OBJECTIVE: Hematopoietic progenitor cells (HPC) as well as tissue committed stem cells expressing mRNA specific to various somatic tissues are thought to be part of the CD34+ bone marrow compartment. In this study, we explore and quantify their mobilization in patients with multiple myeloma undergoing chemotherapy upon administration of granulocyte colony-stimulating factor (G-CSF) plus/minus erythropoietin (EPO).

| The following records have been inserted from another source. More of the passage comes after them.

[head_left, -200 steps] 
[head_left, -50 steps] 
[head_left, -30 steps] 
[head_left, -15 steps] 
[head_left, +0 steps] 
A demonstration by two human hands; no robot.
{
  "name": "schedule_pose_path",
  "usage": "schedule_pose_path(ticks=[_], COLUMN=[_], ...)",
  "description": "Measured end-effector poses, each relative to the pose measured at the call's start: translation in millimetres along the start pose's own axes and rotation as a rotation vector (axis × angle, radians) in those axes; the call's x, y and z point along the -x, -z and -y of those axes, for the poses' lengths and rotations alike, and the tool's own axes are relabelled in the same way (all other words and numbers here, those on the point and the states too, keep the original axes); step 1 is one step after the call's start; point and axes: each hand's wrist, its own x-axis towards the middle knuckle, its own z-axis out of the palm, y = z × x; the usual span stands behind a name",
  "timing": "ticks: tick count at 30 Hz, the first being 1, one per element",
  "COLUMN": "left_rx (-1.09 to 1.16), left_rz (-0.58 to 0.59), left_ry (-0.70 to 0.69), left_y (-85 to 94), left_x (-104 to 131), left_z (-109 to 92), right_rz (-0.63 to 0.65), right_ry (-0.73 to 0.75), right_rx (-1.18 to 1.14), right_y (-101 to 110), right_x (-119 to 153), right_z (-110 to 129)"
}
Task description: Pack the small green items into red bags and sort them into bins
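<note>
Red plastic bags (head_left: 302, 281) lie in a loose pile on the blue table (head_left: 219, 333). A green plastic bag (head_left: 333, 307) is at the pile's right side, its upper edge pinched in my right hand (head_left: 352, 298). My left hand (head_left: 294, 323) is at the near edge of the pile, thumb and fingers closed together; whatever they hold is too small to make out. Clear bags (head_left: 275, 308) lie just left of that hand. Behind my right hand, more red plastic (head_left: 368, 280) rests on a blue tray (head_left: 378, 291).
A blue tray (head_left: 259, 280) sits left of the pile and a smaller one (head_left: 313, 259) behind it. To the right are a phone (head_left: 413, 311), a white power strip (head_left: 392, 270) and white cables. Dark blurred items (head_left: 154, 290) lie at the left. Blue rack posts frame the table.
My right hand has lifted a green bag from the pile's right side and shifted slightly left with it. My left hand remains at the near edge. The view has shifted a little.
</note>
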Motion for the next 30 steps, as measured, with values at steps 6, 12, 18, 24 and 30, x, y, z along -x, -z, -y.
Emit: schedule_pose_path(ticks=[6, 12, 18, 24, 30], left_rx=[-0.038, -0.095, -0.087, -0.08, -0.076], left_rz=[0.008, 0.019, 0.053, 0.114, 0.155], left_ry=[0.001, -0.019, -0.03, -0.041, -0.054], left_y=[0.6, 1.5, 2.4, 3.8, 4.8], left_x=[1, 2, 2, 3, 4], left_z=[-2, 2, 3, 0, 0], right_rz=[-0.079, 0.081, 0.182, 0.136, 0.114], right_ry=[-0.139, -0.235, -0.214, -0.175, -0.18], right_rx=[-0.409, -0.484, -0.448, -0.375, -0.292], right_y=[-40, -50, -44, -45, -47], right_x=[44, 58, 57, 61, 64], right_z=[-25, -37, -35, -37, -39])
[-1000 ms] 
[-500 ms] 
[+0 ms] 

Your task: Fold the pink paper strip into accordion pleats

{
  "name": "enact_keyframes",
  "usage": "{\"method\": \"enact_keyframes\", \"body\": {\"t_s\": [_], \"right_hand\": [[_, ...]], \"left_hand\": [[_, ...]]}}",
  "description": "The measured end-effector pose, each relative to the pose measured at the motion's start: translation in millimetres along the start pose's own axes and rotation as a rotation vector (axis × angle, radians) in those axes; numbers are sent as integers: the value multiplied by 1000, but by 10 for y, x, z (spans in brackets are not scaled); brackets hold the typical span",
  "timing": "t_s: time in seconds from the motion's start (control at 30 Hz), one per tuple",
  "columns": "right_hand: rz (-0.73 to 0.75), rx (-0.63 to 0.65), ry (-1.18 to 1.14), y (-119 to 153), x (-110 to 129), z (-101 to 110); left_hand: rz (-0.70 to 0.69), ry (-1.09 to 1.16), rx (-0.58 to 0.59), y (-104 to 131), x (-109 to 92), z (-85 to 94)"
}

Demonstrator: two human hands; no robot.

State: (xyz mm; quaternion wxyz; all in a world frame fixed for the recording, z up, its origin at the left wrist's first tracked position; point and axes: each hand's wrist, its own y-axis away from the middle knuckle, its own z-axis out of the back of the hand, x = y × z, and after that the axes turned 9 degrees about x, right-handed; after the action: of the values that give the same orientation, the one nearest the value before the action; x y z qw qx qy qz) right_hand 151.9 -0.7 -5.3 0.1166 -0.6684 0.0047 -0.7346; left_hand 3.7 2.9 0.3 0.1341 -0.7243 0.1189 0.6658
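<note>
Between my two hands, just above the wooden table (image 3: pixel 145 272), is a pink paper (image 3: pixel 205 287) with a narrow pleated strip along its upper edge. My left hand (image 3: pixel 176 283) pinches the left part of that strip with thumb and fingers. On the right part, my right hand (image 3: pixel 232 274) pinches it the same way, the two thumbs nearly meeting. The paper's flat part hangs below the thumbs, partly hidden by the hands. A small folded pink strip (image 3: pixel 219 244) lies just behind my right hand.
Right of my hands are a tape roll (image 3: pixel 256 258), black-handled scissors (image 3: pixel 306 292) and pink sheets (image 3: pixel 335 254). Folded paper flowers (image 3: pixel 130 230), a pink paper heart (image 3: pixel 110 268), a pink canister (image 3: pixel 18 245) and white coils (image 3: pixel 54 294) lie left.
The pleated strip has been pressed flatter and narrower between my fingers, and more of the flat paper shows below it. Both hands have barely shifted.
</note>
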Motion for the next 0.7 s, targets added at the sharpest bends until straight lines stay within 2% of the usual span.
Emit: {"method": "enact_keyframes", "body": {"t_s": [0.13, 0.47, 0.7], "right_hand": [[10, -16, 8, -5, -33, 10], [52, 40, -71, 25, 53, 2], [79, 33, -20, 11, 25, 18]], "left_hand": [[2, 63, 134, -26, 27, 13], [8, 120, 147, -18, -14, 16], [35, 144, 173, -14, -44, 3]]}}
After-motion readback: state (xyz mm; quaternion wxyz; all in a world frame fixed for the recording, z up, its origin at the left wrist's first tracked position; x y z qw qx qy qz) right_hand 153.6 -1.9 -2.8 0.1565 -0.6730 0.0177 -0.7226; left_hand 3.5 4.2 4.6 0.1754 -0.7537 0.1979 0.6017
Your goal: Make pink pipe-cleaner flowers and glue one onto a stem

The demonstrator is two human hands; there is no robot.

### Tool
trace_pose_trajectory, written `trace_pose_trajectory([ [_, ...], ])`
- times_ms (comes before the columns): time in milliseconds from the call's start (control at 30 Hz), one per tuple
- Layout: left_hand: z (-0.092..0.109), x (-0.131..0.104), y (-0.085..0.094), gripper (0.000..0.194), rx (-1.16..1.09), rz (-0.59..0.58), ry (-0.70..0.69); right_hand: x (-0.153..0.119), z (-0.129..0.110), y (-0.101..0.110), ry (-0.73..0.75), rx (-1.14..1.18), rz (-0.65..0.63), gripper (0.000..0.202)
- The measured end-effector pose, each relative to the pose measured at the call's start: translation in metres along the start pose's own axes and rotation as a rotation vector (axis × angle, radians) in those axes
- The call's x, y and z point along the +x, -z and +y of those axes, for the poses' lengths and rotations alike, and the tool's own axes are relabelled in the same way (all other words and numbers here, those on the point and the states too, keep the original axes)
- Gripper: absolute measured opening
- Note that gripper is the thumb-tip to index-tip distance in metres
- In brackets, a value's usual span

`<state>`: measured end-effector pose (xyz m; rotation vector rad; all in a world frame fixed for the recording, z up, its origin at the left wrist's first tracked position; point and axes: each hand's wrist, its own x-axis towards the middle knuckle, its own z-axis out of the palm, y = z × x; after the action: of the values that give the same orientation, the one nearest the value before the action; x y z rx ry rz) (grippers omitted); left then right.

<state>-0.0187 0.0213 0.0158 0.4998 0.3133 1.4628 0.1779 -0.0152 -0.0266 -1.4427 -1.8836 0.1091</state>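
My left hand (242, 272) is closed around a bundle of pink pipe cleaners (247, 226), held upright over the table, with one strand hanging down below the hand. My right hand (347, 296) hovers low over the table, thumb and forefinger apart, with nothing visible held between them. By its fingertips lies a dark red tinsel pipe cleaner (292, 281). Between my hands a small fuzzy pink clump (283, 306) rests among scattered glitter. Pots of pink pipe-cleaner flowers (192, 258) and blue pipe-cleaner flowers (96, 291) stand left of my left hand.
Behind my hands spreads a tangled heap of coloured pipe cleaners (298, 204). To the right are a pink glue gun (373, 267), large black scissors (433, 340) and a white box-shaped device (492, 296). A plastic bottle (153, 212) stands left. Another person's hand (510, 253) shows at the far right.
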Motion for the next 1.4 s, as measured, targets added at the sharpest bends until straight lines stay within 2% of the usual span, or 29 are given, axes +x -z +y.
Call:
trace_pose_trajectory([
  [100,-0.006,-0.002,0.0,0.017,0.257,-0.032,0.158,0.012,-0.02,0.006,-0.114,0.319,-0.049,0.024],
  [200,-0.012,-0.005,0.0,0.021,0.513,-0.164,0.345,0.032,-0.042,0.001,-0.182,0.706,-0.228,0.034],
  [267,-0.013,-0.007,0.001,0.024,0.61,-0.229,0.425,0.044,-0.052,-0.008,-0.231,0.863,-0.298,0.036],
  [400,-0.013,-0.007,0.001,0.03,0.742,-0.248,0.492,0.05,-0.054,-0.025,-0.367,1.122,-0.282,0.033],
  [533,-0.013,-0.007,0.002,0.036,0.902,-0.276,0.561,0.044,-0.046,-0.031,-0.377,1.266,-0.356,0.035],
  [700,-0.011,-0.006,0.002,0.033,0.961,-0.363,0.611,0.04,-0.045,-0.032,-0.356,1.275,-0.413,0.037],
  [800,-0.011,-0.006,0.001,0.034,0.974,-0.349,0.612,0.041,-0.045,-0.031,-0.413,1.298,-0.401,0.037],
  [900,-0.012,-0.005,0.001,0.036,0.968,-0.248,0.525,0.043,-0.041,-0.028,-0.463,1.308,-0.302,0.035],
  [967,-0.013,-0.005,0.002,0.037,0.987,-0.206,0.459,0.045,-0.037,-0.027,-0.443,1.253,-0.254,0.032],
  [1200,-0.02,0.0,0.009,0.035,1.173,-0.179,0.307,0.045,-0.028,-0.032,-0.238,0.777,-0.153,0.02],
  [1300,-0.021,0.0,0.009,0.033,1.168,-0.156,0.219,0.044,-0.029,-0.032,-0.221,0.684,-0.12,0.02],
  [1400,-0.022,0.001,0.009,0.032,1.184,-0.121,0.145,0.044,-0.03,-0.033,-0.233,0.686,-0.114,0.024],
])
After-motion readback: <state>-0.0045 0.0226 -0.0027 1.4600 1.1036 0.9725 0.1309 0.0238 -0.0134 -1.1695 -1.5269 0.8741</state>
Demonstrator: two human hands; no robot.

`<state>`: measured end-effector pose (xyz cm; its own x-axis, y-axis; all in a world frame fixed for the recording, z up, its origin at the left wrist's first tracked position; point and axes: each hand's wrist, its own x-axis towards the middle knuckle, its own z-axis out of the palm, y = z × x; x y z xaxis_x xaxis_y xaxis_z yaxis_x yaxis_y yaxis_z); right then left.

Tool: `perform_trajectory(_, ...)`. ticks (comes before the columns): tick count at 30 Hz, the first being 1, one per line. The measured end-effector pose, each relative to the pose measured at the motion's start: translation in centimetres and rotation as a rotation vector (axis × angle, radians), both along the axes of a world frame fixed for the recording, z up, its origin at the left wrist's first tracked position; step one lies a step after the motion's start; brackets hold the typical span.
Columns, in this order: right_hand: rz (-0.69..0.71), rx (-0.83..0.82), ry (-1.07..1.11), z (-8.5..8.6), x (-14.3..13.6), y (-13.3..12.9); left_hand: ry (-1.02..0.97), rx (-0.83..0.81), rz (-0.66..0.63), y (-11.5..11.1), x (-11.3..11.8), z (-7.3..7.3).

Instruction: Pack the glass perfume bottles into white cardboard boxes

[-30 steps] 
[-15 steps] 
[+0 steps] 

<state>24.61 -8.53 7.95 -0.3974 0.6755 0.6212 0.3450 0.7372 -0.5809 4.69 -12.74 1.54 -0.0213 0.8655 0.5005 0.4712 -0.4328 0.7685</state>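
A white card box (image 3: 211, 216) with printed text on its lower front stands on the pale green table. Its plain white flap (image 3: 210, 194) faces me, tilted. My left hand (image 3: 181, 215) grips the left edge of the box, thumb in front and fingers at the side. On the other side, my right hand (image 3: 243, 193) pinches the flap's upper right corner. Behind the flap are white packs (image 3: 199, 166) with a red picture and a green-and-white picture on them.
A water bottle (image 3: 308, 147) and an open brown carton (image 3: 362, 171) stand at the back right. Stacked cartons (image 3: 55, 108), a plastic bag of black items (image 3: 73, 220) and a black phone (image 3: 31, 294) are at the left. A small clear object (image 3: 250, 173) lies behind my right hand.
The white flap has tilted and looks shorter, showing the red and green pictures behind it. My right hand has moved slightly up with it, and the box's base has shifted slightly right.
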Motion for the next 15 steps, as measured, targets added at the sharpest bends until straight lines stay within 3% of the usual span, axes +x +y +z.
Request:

PATIENTS AND METHODS: HPC were quantified by flow cytometry and functional assays within the blood of healthy donors and myeloma patients before and after chemotherapy followed by G-CSF or G-CSF + EPO given subcutaneously. The mRNA expression was studied by quantitative polymerase chain reaction (PCR). Cytokines and peripheral blood protease levels were measured by an enzyme-linked immunosorbent assay.

RESULTS: EPO did not significantly alter the number of HPC mobilized by G-CSF alone, and mRNA specific for liver, brain, muscle and kidney was detected in both treatment groups. Quantitative PCR analysis revealed a 2.7-fold increased expression of glial fibrillary acidic protein after G-CSF + EPO administration compared to G-CSF alone (P = 0.003). The concentration of G-CSF rose from 62 +/- 22 pg/mL and 48 +/- 10 pg/mL to 28 +/- 9 ng/mL and 85 +/- 10 ng/mL after 10 d of treatment with G-CSF and G-CSF + EPO, respectively. The concentration of neutrophil elastase (NE) rose only in the G-CSF group by a factor 1.5.

CONCLUSION: The alteration of G-CSF and NE levels as well as the expression of tissue committed RNA after the administration of EPO in addition to G-CSF indicate that different growth factors mobilize different stem cells that might potentially be used for the support of tissue repair in future treatment protocols.